### WHAT YOU HAVE TO DO
Output all records precisely as written.
____
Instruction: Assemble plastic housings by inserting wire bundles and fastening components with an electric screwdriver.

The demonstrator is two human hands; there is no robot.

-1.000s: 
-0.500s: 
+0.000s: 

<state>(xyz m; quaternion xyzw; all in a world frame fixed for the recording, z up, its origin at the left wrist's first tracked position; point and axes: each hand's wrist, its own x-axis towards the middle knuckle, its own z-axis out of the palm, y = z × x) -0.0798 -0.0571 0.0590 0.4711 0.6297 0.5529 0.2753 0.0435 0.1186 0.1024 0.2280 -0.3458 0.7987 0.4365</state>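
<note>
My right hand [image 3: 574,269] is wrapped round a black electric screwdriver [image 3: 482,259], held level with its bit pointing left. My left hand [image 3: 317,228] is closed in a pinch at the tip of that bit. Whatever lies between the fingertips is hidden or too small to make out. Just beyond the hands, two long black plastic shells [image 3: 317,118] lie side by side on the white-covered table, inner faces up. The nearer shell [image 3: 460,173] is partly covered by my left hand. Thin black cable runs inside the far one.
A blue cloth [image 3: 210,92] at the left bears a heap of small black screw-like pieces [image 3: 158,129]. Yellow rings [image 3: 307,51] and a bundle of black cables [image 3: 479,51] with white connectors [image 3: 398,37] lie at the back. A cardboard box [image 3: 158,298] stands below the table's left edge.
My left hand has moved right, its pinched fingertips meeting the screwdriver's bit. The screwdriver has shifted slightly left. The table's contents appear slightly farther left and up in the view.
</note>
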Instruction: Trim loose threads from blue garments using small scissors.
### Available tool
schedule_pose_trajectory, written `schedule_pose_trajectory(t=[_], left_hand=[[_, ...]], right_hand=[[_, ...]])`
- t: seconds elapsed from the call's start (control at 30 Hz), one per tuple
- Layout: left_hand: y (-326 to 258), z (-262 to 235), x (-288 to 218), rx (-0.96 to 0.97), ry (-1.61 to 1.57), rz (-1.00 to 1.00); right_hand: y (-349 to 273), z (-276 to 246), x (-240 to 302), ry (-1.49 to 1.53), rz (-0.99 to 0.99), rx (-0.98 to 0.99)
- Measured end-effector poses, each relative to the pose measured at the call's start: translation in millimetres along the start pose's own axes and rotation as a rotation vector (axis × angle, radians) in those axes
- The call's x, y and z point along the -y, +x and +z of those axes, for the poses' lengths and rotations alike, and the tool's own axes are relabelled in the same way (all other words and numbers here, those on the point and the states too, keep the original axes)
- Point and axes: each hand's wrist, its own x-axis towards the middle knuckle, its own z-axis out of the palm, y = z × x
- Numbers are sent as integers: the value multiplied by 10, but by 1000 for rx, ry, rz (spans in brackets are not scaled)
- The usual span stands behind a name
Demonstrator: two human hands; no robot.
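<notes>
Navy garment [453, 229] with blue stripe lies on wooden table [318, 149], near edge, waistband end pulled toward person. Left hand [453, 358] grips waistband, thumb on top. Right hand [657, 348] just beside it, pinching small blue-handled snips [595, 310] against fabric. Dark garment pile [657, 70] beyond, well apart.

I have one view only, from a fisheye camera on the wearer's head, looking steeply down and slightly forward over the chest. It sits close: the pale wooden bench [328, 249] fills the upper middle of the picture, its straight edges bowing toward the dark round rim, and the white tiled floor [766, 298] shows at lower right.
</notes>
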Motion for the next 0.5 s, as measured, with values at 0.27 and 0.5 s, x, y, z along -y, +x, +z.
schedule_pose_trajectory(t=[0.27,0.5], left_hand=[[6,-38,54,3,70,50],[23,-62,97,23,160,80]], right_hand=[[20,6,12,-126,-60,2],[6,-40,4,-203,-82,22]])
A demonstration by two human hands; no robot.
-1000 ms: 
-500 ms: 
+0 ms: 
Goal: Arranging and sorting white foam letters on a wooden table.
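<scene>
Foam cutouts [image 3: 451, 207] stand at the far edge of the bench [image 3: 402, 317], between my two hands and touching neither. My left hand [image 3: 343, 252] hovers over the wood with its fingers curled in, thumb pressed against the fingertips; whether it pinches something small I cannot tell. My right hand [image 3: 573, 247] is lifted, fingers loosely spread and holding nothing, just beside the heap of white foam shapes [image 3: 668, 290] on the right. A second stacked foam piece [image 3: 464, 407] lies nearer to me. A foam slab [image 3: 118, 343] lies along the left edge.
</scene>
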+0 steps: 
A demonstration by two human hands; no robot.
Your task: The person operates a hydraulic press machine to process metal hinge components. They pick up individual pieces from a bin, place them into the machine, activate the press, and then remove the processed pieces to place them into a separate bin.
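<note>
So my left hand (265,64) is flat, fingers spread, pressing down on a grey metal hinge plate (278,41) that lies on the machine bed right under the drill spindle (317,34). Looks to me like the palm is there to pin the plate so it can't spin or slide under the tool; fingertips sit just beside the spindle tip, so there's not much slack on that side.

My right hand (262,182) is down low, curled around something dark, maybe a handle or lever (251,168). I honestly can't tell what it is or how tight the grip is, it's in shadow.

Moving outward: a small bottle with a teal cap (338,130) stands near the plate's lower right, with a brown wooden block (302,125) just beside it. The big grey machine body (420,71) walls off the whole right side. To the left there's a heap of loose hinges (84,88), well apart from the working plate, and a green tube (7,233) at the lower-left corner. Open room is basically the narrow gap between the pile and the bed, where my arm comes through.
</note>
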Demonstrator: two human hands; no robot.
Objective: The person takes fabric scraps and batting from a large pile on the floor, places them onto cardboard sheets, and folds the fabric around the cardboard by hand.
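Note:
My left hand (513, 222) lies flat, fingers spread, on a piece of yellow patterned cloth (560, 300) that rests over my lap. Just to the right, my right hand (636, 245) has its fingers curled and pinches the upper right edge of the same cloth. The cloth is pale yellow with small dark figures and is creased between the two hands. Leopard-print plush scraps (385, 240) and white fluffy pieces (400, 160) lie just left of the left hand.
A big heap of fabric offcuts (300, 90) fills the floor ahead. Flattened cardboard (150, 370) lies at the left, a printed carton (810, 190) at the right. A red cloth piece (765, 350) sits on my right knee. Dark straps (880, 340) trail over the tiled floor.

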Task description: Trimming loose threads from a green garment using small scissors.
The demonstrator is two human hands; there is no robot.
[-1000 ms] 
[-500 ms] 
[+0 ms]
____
### SOLUTION
Instruction: Assemble plastic housings by inserting wire bundles and fastening components with an electric screwdriver.

The demonstrator is two human hands; there is no robot.

-1.000s: 
-0.500s: 
+0.000s: 

<state>(xyz m; quaternion xyzw; all in a world frame fixed for the recording, z up, its origin at the left wrist's first tracked position; point and axes: each hand's wrist, its own x-axis towards the middle knuckle, its own z-axis out of the palm, y = z × x) -0.0798 -0.0571 0.0590 0.4711 0.6297 0.5529 0.2753 0.0435 0.1186 0.1024 0.2280 -0.3458 0.7987 0.4365</state>
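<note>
My right hand [image 3: 574,269] is wrapped round a black electric screwdriver [image 3: 482,259], held level with its bit pointing left. My left hand [image 3: 317,228] is closed in a pinch at the tip of that bit. Whatever lies between the fingertips is hidden or too small to make out. Just beyond the hands, two long black plastic shells [image 3: 317,118] lie side by side on the white-covered table, inner faces up. The nearer shell [image 3: 460,173] is partly covered by my left hand. Thin black cable runs inside the far one.
A blue cloth [image 3: 210,92] at the left bears a heap of small black screw-like pieces [image 3: 158,129]. Yellow rings [image 3: 307,51] and a bundle of black cables [image 3: 479,51] with white connectors [image 3: 398,37] lie at the back. A cardboard box [image 3: 158,298] stands below the table's left edge.
My left hand has moved right, its pinched fingertips meeting the screwdriver's bit. The screwdriver has shifted slightly left. The table's contents appear slightly farther left and up in the view.
</note>
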Instruction: Trim loose threads from blue garments using small scissors.
### Available tool
schedule_pose_trajectory, written `schedule_pose_trajectory(t=[_], left_hand=[[_, ...]], right_hand=[[_, ...]])`
- t: seconds elapsed from the call's start (control at 30 Hz), one per tuple
- Layout: left_hand: y (-326 to 258), z (-262 to 235), x (-288 to 218), rx (-0.96 to 0.97), ry (-1.61 to 1.57), rz (-1.00 to 1.00); right_hand: y (-349 to 273), z (-276 to 246), x (-240 to 302), ry (-1.49 to 1.53), rz (-0.99 to 0.99), rx (-0.98 to 0.99)
- Measured end-effector poses, each relative to the pose measured at the call's start: translation in millimetres along the start pose's own axes and rotation as a rotation vector (axis × angle, radians) in those axes
- The call's x, y and z point along the -y, +x and +z of those axes, for the poses' lengths and rotations alike, and the tool's own axes are relabelled in the same way (all other words and numbers here, those on the point and the states too, keep the original axes)
- Point and axes: each hand's wrist, its own x-axis towards the middle knuckle, its own z-axis out of the palm, y = z × x
- Numbers are sent as integers: the value multiplied by 10, but by 1000 for rx, ry, rz (spans in brackets are not scaled)
- The usual span stands behind a name
Demonstrator: two human hands; no robot.
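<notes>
Navy garment [453, 229] with blue stripe lies on wooden table [318, 149], near edge, waistband end pulled toward person. Left hand [453, 358] grips waistband, thumb on top. Right hand [657, 348] just beside it, pinching small blue-handled snips [595, 310] against fabric. Dark garment pile [657, 70] beyond, well apart.

I have one view only, from a fisheye camera on the wearer's head, looking steeply down and slightly forward over the chest. It sits close: the pale wooden bench [328, 249] fills the upper middle of the picture, its straight edges bowing toward the dark round rim, and the white tiled floor [766, 298] shows at lower right.
</notes>
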Motion for the next 0.5 s, as measured, with values at 0.27 and 0.5 s, x, y, z along -y, +x, +z.
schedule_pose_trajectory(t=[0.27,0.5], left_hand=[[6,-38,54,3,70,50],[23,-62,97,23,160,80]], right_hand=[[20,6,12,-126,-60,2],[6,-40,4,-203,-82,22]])
A demonstration by two human hands; no robot.
-1000 ms: 
-500 ms: 
+0 ms: 
Goal: Arranging and sorting white foam letters on a wooden table.
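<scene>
Foam cutouts [image 3: 451, 207] stand at the far edge of the bench [image 3: 402, 317], between my two hands and touching neither. My left hand [image 3: 343, 252] hovers over the wood with its fingers curled in, thumb pressed against the fingertips; whether it pinches something small I cannot tell. My right hand [image 3: 573, 247] is lifted, fingers loosely spread and holding nothing, just beside the heap of white foam shapes [image 3: 668, 290] on the right. A second stacked foam piece [image 3: 464, 407] lies nearer to me. A foam slab [image 3: 118, 343] lies along the left edge.
</scene>
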+0 steps: 
A demonstration by two human hands; no robot.
Your task: The person operates a hydraulic press machine to process metal hinge components. They pick up individual pieces from a bin, place them into the machine, activate the press, and then remove the processed pieces to place them into a separate bin.
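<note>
So my left hand (265,64) is flat, fingers spread, pressing down on a grey metal hinge plate (278,41) that lies on the machine bed right under the drill spindle (317,34). Looks to me like the palm is there to pin the plate so it can't spin or slide under the tool; fingertips sit just beside the spindle tip, so there's not much slack on that side.

My right hand (262,182) is down low, curled around something dark, maybe a handle or lever (251,168). I honestly can't tell what it is or how tight the grip is, it's in shadow.

Moving outward: a small bottle with a teal cap (338,130) stands near the plate's lower right, with a brown wooden block (302,125) just beside it. The big grey machine body (420,71) walls off the whole right side. To the left there's a heap of loose hinges (84,88), well apart from the working plate, and a green tube (7,233) at the lower-left corner. Open room is basically the narrow gap between the pile and the bed, where my arm comes through.
</note>
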Demonstrator: two human hands; no robot.
Objective: The person takes fabric scraps and batting from a large pile on the floor, places them onto cardboard sheets, and folds the fabric around the cardboard by hand.
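Note:
My left hand (513, 222) lies flat, fingers spread, on a piece of yellow patterned cloth (560, 300) that rests over my lap. Just to the right, my right hand (636, 245) has its fingers curled and pinches the upper right edge of the same cloth. The cloth is pale yellow with small dark figures and is creased between the two hands. Leopard-print plush scraps (385, 240) and white fluffy pieces (400, 160) lie just left of the left hand.
A big heap of fabric offcuts (300, 90) fills the floor ahead. Flattened cardboard (150, 370) lies at the left, a printed carton (810, 190) at the right. A red cloth piece (765, 350) sits on my right knee. Dark straps (880, 340) trail over the tiled floor.
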
Task description: Trimming loose threads from a green garment using small scissors.
The demonstrator is two human hands; there is no robot.
[-1000 ms] 
[-500 ms] 
[+0 ms]

There is no more to the exercise.